What are the lines of the listing below, word for word, from the first down to the one that contains "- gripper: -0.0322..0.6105"?

### Information supplied:
★ ★ ★
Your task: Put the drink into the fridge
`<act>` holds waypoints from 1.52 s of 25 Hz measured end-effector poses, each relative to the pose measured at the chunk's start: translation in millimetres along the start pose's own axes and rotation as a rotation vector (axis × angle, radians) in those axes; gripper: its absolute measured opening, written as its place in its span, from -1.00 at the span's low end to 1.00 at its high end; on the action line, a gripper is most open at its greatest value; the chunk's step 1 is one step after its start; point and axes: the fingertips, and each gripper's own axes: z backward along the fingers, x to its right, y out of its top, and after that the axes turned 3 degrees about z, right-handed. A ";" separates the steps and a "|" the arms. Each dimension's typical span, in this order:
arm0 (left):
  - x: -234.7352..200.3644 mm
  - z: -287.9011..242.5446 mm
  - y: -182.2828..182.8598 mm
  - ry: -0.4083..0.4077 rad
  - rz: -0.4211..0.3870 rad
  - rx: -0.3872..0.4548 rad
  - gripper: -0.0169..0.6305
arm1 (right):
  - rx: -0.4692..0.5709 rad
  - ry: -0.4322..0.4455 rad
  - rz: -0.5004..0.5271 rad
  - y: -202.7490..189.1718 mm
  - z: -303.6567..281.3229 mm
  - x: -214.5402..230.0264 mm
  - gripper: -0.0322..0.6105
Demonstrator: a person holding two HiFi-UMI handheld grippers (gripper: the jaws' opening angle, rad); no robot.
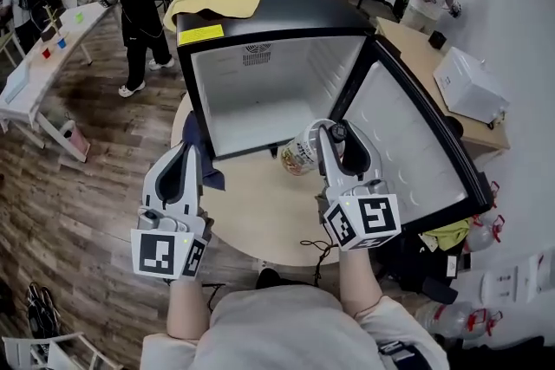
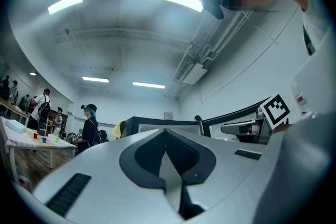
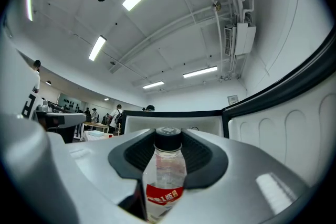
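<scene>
You're holding right tongs point(image 1: 333, 133) near level, gripping the clear black-capped plastic drink point(image 3: 164, 178); left tongs point(image 1: 192, 149) pinched closed, empty

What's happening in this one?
A person works two hand-held grippers at a small fridge on a round table. The right gripper is shut on a bottle, held just in front of the fridge's open compartment, which looks empty; the door stands wide. The left gripper is shut and empty. The bottle is not yet inside.
</scene>
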 end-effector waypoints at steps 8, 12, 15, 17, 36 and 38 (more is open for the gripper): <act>-20.3 -14.8 -12.1 0.057 -0.002 -0.026 -0.92 | -0.014 0.064 0.007 -12.6 -52.8 2.5 -0.40; -28.2 -21.9 -16.5 0.077 0.001 -0.034 -0.92 | -0.031 0.093 0.018 -22.5 -77.7 0.9 -0.40; -31.7 -27.1 -21.5 0.085 0.003 -0.043 -0.92 | -0.048 0.113 0.027 -33.9 -95.7 0.1 -0.40; -32.8 -30.3 -25.9 0.089 0.008 -0.051 -0.92 | -0.065 0.125 0.029 -44.2 -107.3 0.3 -0.40; -56.3 -36.1 -58.6 0.170 0.027 -0.136 -0.92 | -0.237 0.162 0.008 -142.6 -182.6 4.6 -0.40; -58.0 -34.3 -61.3 0.180 0.029 -0.146 -0.92 | -0.239 0.162 0.003 -147.4 -188.9 6.6 -0.40</act>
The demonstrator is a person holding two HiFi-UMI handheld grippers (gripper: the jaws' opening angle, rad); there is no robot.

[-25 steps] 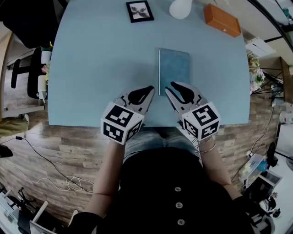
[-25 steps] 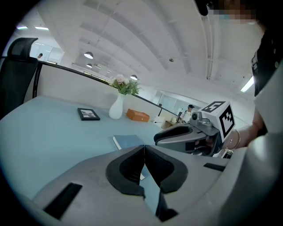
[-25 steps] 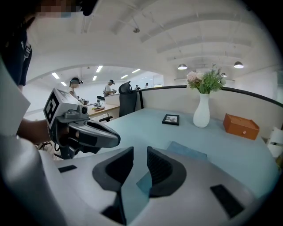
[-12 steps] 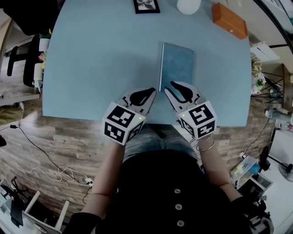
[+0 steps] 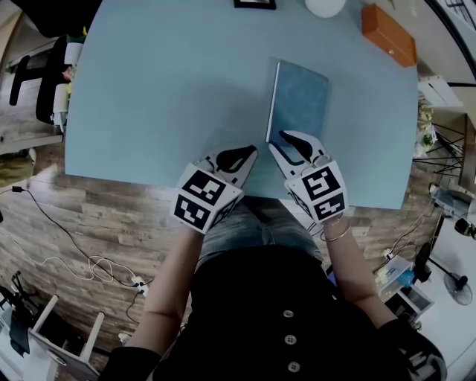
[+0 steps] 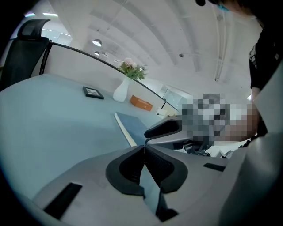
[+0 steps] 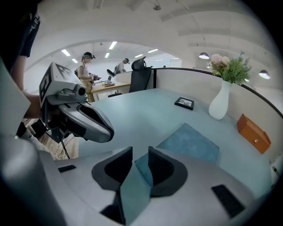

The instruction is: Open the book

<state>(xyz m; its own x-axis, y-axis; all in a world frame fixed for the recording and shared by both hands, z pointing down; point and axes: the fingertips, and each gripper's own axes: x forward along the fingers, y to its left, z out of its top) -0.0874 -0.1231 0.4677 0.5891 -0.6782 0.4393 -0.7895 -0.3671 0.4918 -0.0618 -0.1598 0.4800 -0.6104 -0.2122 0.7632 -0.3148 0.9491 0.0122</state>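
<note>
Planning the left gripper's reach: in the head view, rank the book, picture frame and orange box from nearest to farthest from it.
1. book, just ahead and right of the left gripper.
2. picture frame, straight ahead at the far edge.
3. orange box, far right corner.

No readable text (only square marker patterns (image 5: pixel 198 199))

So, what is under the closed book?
Only the light blue table shows around it; the book lies flat and closed. The table part beneath is covered, and the right tool overlaps the book's near edge in the head view.
</note>
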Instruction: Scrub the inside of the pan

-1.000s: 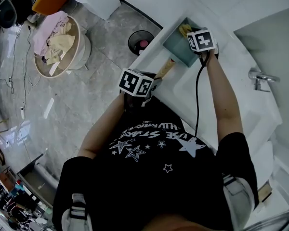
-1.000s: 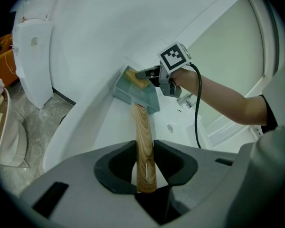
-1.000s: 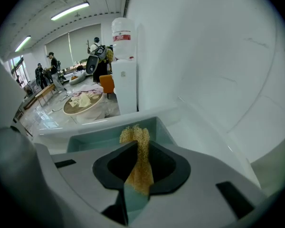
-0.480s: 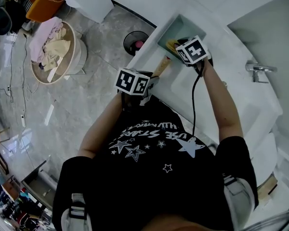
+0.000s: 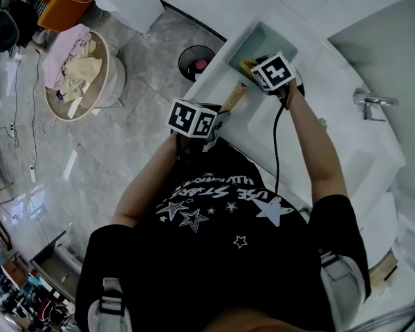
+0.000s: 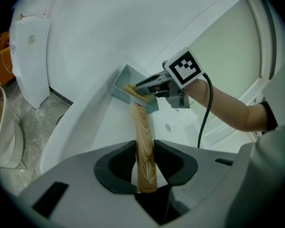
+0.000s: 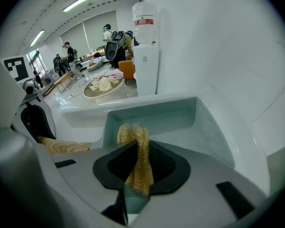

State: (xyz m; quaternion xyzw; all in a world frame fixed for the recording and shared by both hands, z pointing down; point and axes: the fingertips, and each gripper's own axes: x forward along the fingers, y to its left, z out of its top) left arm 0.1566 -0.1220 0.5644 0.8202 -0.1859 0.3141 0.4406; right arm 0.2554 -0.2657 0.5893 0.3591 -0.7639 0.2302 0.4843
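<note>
A square teal pan (image 5: 261, 41) with a wooden handle (image 5: 235, 97) is tilted over the left end of a white sink. My left gripper (image 6: 145, 166) is shut on the handle (image 6: 142, 141), near its end. My right gripper (image 7: 140, 167) is shut on a yellow mesh scrubber (image 7: 135, 141), whose tip rests against the pan's inner floor (image 7: 199, 132). In the head view the right gripper (image 5: 254, 69) reaches into the pan from the sink side, and the scrubber (image 5: 247, 65) shows at the pan's near edge. The left gripper (image 5: 221, 118) sits below the pan.
The white sink basin (image 5: 311, 137) has a chrome faucet (image 5: 370, 101) at the right. On the floor to the left are a round basket of clothes (image 5: 83, 68) and a small black bin (image 5: 197, 59). A water dispenser (image 7: 145, 46) and several people stand far behind.
My right gripper and the scrubber have slid across the pan toward its handle side, mostly in the first half second. The left gripper keeps the same hold on the handle.
</note>
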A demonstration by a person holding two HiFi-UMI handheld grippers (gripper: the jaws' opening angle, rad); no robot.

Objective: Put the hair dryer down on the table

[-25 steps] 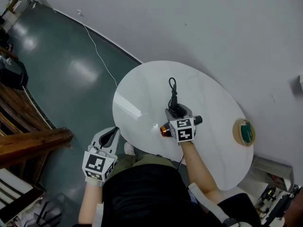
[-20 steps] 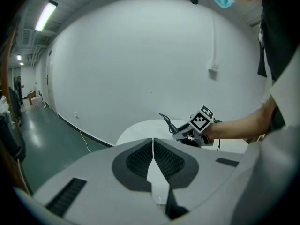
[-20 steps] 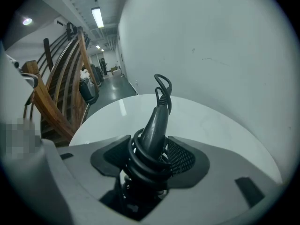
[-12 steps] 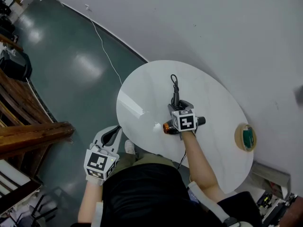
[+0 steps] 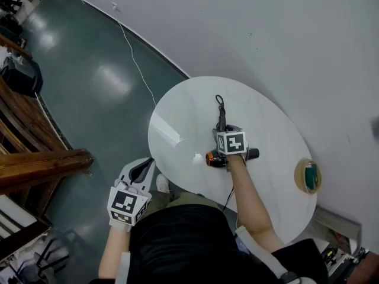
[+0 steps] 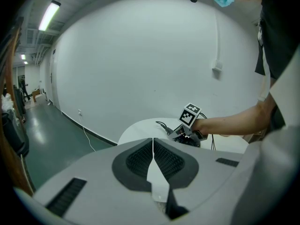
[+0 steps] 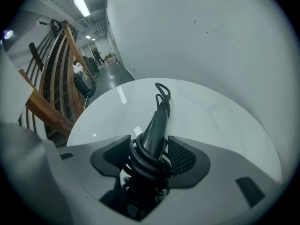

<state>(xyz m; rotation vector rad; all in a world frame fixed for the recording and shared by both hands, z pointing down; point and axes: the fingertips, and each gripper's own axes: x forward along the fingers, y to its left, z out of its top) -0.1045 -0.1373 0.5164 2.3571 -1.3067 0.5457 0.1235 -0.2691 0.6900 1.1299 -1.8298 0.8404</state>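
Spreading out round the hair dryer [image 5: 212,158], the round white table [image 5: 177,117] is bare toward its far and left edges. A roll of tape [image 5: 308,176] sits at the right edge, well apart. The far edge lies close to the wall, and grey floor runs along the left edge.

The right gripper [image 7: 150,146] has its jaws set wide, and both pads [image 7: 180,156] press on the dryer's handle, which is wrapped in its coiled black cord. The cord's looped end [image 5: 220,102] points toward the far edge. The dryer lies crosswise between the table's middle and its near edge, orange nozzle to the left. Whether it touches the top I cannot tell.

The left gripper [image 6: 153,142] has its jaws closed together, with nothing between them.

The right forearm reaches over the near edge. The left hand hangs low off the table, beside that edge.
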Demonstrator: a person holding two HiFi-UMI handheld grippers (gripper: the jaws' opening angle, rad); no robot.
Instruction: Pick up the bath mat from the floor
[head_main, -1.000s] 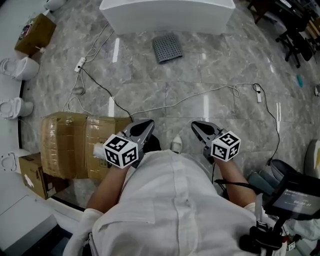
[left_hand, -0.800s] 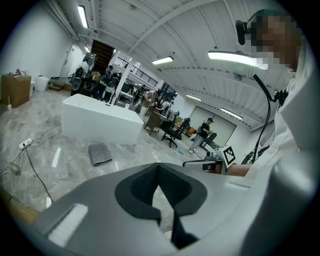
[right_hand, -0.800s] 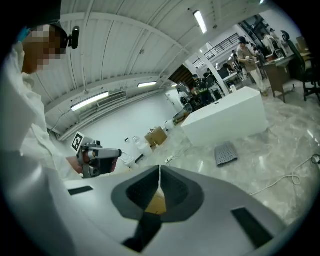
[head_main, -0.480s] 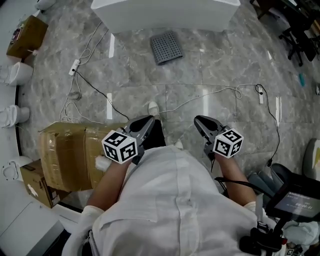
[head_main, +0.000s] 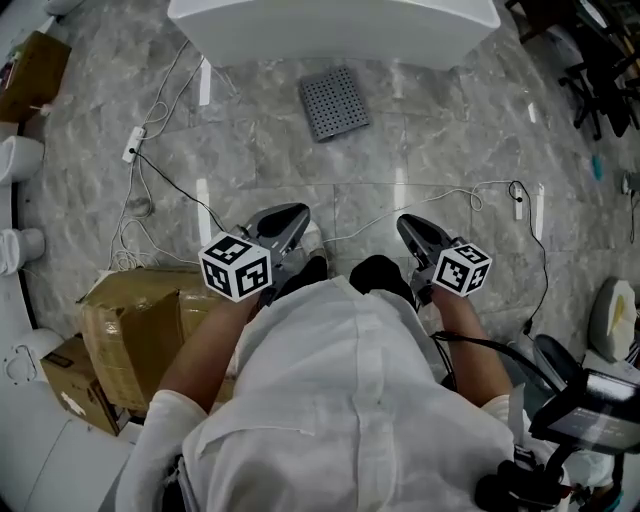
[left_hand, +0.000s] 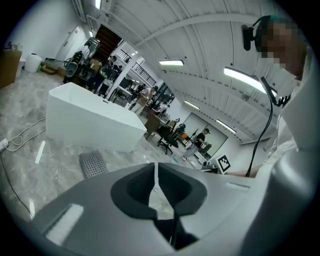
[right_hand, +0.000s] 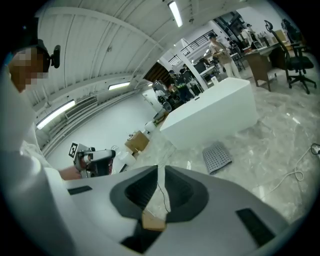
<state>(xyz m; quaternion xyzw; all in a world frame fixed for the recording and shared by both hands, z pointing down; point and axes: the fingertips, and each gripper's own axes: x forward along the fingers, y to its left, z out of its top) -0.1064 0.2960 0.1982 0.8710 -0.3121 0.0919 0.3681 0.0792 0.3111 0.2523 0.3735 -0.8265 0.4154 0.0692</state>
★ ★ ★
### Solution to the problem:
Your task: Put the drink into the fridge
`<act>` holds waypoints from 1.52 s of 25 Hz measured end-effector poses, each relative to the pose measured at the chunk's start: translation in millimetres along the start pose's own axes and rotation as a rotation vector (axis × angle, radians) in those axes; gripper: its absolute measured opening, written as its place in its span, from -1.00 at the span's low end to 1.00 at its high end; on the action line, a gripper is most open at its greatest value; the chunk's step 1 is one step after its start; point and axes: the fingertips, and each gripper's own axes: z backward along the fingers, x to its right, y out of its top, and after that the axes turned 3 degrees about z, right-handed. A ";" separates the steps and a "|" the arms. Each dimension's typical span, in this order:
arm0 (left):
  - x: -234.7352..200.3644 mm
  - z: -287.9011..242.5446 mm
  - y: -182.2828..182.8598 mm
  - ry: -0.4083..0.4077 rad
  - rz: -0.4211..0.3870 rad
  - rx: -0.3872..0.4548 rad
  - gripper: -0.0169..0.6305
arm1 (right):
  - rx: -0.4692..0.5709 rad
  - ry: -0.4322..0.4455 rad
  - rz: -0.5004..0.5271 rad
  - y: -202.7490..189.1718 mm
  - z: -303.6567..281.3229 mm
  - x: -214.5402..230.0264 mm
  - gripper: -0.0322..0.6105

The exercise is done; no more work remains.